ARIZONA v. MAURO, 481 U.S. 520 (1987) 481 U.S. 520
ARIZONA v. MAURO
CERTIORARI TO THE SUPREME COURT OF ARIZONA

No. 85-2121.

Argued March 31, 1987
Decided May 4, 1987



After being advised of his Miranda rights while in custody for killing his son, respondent stated that he did not wish to answer any questions until a lawyer was present. All questioning then ceased and respondent was placed in the police captain's office since there was no secure detention area. Following her questioning in another room, respondent's wife insisted that she be allowed to speak with her husband. Although reluctant at first, the police allowed the meeting in the office on the condition that an officer be present. Using a recorder placed in plain sight, the officer taped a brief conversation, during which the wife expressed despair, and respondent told her not to answer questions until a lawyer was present. The prosecution used the tape to rebut respondent's insanity defense, the trial court having refused to suppress it upon finding that the police's actions were not a subterfuge to avoid the dictates of Miranda. Respondent was convicted and sentenced to death, but the Arizona Supreme Court reversed, holding that the police had impermissibly interrogated respondent within the meaning of Miranda.
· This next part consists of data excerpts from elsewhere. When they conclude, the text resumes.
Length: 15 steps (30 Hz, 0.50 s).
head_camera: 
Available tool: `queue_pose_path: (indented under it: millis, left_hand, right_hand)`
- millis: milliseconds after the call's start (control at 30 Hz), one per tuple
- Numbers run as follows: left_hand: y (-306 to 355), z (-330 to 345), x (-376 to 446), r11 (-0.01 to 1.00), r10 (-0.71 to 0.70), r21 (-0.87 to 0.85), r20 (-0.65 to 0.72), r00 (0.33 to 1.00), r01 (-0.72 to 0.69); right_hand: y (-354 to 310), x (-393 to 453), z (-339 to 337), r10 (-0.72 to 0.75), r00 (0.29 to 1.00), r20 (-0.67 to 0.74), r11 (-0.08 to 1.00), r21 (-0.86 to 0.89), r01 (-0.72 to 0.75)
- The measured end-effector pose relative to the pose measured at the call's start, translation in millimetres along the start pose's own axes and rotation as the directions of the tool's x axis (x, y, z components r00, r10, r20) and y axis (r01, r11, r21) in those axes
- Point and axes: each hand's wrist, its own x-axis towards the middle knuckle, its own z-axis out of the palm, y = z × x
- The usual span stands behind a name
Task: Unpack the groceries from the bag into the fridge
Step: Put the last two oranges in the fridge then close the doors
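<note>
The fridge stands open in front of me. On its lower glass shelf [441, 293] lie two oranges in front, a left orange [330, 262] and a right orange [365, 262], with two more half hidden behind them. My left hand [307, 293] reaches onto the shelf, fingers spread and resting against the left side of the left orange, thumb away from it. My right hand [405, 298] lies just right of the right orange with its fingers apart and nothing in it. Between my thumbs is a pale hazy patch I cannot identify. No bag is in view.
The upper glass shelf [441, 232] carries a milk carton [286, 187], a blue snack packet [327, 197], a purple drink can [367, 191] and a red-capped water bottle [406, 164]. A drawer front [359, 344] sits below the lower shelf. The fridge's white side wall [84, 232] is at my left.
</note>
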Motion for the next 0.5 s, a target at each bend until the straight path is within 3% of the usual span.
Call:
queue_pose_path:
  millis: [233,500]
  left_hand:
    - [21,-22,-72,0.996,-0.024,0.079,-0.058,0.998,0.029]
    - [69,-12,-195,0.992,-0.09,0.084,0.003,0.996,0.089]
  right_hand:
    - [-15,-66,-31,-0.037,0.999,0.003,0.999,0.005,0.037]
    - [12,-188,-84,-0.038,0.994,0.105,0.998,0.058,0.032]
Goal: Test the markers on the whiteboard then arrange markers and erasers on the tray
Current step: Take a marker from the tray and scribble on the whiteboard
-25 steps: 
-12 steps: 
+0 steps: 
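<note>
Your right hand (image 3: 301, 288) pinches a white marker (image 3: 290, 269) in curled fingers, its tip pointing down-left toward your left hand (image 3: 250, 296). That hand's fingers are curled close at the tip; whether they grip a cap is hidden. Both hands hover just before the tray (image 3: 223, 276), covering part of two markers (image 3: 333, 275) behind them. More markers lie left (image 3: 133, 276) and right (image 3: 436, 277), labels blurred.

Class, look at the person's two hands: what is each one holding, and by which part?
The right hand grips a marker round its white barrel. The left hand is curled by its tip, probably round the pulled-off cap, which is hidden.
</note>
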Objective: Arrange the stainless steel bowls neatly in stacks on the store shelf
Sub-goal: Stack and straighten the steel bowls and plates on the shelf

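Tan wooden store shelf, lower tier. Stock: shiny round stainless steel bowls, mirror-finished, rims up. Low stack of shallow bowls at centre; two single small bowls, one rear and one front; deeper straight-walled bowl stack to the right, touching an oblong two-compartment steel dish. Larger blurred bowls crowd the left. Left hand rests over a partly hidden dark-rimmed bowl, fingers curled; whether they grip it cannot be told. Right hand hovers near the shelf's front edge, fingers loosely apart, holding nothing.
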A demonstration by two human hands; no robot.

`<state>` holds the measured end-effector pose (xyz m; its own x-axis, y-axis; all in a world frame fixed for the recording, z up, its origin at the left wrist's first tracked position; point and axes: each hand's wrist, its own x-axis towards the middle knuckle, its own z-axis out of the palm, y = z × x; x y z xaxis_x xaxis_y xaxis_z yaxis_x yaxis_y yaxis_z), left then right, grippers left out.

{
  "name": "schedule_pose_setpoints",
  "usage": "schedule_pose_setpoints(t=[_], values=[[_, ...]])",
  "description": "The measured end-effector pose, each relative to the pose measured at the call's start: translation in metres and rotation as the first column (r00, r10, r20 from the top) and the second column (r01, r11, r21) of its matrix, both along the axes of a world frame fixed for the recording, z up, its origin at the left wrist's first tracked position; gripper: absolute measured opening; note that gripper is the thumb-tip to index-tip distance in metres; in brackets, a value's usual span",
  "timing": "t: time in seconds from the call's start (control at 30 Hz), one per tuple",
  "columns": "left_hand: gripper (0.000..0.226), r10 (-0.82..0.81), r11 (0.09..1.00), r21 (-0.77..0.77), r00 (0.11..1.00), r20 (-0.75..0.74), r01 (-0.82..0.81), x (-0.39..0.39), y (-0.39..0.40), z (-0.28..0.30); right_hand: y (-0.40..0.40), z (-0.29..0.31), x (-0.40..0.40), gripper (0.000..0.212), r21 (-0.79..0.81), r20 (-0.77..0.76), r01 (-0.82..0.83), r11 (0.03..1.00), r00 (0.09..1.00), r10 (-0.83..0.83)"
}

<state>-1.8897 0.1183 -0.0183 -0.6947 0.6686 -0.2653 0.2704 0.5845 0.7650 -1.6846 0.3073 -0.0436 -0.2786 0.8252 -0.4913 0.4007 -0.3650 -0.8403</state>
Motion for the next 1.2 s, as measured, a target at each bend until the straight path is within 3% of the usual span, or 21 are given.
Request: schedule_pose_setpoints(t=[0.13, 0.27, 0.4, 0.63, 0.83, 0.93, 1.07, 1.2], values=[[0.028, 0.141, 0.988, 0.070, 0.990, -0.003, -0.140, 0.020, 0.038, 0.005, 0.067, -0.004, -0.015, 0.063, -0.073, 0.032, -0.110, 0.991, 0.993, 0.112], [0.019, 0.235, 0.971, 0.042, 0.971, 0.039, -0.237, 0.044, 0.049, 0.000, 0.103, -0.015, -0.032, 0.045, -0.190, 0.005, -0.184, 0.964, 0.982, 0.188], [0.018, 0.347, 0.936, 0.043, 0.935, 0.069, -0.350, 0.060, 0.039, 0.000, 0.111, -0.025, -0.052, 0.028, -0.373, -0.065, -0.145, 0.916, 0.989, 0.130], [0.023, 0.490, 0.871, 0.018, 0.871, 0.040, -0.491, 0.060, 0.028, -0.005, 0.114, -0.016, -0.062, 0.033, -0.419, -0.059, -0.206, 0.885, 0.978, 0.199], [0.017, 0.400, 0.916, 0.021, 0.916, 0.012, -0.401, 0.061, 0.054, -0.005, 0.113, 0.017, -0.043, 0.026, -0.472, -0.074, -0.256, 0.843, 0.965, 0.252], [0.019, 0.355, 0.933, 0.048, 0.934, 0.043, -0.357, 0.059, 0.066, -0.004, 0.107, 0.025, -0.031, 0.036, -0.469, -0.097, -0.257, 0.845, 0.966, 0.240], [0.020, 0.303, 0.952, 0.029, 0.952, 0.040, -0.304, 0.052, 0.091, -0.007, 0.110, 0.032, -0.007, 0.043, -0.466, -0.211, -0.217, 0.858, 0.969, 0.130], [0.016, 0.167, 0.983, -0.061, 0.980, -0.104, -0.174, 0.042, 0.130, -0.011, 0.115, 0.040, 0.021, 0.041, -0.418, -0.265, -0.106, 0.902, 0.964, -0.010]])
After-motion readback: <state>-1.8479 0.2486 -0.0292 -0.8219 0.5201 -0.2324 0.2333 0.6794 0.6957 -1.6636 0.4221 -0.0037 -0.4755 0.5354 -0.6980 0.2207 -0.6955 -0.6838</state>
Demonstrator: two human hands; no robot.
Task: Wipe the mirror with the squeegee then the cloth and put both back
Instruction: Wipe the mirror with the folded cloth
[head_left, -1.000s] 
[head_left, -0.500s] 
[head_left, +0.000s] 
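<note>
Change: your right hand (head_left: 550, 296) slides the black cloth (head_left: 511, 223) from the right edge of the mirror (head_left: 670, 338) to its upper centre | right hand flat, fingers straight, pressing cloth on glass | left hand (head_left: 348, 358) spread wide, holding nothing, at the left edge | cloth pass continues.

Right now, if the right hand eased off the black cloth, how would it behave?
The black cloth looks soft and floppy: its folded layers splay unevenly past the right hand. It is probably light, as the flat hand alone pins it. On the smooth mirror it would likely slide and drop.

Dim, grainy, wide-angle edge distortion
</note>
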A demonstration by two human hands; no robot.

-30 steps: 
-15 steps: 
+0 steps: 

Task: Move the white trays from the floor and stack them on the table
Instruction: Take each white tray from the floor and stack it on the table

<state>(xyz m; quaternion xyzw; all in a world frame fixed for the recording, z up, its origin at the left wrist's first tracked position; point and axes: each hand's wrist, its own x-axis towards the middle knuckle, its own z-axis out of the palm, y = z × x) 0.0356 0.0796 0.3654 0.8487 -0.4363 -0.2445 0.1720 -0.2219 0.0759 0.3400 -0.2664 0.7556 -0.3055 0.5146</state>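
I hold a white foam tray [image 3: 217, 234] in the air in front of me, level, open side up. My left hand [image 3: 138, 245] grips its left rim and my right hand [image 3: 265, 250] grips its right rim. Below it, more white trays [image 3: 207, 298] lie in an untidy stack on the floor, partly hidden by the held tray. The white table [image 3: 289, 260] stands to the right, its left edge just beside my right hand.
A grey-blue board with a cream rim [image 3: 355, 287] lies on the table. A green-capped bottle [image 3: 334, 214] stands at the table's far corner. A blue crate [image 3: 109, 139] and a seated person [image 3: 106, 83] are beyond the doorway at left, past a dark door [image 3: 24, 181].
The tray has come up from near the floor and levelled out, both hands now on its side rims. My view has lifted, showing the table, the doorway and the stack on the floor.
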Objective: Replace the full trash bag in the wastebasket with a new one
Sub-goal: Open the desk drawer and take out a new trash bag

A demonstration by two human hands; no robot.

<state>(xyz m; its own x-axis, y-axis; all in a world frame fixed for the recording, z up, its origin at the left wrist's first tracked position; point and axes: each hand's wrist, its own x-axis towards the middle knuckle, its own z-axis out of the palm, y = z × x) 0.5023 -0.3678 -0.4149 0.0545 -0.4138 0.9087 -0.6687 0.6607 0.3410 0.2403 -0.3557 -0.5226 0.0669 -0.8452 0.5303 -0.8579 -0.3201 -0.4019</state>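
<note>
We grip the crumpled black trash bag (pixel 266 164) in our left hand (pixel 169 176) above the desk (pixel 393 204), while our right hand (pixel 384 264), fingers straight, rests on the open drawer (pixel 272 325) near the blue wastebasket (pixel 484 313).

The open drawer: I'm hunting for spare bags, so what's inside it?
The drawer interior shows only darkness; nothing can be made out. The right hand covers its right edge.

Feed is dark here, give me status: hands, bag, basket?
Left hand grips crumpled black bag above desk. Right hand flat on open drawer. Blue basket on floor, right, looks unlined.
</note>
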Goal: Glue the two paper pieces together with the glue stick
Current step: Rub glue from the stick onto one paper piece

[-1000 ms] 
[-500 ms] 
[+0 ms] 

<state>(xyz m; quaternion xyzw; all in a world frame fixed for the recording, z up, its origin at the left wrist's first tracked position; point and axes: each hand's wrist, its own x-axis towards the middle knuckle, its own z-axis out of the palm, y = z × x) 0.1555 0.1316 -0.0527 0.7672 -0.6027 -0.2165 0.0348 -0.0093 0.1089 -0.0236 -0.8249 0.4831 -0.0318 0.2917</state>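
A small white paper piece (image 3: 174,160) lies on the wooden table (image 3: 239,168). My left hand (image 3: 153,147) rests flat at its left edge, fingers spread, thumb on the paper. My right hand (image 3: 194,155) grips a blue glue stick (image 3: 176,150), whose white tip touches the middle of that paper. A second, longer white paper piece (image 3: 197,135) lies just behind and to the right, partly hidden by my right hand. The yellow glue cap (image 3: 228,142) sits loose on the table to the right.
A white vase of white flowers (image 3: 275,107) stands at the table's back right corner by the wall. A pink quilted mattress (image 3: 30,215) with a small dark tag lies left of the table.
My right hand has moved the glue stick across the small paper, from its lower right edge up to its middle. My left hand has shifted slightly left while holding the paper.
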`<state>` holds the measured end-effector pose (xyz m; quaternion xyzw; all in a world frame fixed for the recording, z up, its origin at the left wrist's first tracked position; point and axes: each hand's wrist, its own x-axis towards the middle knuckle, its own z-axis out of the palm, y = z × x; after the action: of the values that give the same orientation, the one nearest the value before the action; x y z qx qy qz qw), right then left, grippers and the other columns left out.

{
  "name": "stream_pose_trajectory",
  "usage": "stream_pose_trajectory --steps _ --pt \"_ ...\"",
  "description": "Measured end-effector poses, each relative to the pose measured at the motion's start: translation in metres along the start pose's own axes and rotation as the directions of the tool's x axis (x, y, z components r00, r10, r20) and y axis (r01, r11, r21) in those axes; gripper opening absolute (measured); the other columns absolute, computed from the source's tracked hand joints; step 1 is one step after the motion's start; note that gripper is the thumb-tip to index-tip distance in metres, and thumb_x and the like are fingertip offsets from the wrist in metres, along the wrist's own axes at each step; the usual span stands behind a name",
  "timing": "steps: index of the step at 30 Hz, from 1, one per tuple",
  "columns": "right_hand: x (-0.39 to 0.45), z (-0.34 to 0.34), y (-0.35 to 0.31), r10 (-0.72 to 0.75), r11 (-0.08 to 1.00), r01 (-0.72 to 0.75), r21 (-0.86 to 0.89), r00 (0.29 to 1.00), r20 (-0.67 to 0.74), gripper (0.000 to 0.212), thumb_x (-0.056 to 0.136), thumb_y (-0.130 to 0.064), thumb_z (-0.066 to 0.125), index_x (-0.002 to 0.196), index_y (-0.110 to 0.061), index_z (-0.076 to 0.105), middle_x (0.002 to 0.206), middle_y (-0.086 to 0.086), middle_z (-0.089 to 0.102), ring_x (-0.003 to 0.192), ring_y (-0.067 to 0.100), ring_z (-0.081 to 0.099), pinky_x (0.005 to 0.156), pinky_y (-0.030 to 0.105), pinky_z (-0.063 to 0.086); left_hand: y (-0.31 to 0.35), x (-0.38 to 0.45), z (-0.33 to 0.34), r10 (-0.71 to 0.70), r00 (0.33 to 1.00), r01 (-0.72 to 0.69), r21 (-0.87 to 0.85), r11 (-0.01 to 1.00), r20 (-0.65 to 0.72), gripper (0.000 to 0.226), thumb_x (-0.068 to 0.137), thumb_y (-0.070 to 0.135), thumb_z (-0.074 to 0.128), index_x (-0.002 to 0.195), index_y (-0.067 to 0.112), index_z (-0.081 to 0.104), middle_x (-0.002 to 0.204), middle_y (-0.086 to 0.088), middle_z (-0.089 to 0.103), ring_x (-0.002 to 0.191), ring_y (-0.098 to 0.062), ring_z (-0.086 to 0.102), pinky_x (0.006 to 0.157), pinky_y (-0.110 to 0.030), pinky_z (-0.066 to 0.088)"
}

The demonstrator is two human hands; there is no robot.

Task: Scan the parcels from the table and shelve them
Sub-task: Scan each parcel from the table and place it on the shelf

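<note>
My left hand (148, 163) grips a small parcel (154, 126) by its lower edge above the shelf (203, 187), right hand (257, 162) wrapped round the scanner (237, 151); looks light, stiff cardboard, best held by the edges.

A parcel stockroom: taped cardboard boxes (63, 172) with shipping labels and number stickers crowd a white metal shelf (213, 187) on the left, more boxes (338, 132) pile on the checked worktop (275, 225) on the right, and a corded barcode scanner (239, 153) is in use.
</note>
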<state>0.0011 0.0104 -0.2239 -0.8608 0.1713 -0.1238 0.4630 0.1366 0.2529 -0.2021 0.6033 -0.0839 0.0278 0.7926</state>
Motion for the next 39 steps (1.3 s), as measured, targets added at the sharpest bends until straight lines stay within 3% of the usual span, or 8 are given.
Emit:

Noting police admissions that they knew it was "possible" that respondent might make incriminating statements if he saw his wife, the court relied on the ruling in Rhode Island v. Innis, 446 U.S. 291 , that "interrogation" includes a practice - whether actual questioning or "its functional equivalent" - that the police know is reasonably likely to elicit an incriminating response from a suspect. According to Innis, the likelihood-of-response question focuses primarily upon the perceptions of the suspect, rather than the intent of the police.
Held:
The police's actions following respondent's refusal to be questioned without a lawyer did not constitute interrogation or its functional equivalent. The purpose of Miranda and Innis is to prevent the government from using the coercive nature of confinement to extract confessions that would not be given in an unrestrained environment. This purpose is not implicated here, since respondent was not subjected to compelling influences, psychological ploys, or direct questioning. There is no evidence that the police allowed the wife to meet with respondent in order to obtain incriminating statements. Moreover, police testimony, which the trial court found credible, indicated a number of legitimate reasons for an officer's presence at the meeting, including the wife's safety and various security considerations. Furthermore, an examination of the situation [481 U.S. 520, 521] from respondent's perspective demonstrates the improbability that he would have felt he was being coerced to incriminate himself simply because he was told his wife would be allowed to speak to him. Although the police were indeed aware that it was "possible" respondent would incriminate himself while talking to his wife, police do not "interrogate" a suspect simply by hoping he will confess. Thus, respondent's statements to his wife were voluntary, and their use at his trial was not prohibited by the Fifth and Fourteenth Amendments. Pp. 525-530.
149 Ariz. 24, 716 P.2d 393, reversed and remanded. POWELL, J., delivered the opinion of the Court, in which REHNQUIST, C. J., and WHITE, O'CONNOR, and SCALIA, JJ., joined. STEVENS, J., filed a dissenting opinion, in which BRENNAN, MARSHALL, and BLACKMUN, JJ., joined, post, p. 530.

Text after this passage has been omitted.